_RECORD SET_
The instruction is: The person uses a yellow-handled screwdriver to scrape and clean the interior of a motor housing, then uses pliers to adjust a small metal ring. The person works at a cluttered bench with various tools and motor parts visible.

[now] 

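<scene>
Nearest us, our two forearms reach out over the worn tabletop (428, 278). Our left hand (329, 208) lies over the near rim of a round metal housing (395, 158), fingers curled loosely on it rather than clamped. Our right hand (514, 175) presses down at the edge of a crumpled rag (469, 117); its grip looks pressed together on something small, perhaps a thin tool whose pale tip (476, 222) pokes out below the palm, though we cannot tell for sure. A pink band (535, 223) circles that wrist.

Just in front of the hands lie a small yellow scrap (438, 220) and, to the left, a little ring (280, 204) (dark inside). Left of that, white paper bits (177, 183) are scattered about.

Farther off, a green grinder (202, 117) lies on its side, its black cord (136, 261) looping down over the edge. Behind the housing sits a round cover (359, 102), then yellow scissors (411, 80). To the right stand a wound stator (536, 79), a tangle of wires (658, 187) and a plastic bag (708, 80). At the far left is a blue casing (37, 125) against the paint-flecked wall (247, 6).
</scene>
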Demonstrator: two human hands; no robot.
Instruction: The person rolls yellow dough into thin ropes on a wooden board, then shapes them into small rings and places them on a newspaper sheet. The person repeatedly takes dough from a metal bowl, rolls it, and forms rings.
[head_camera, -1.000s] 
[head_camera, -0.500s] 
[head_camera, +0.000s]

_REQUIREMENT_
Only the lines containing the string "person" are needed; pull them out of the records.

_OUTPUT OF THE EXERCISE_
The instruction is: The person uses a yellow-handled screwdriver to scrape and clean the interior of a motor housing, then uses pliers to adjust a small metal ring. The person works at a cluttered bench with various tools and motor parts visible.
Instruction: The person rolls yellow dough into thin ropes on a wooden board, then shapes them into small rings and places them on a newspaper sheet. The person repeatedly takes dough from a metal bowl, rolls it, and forms rings.

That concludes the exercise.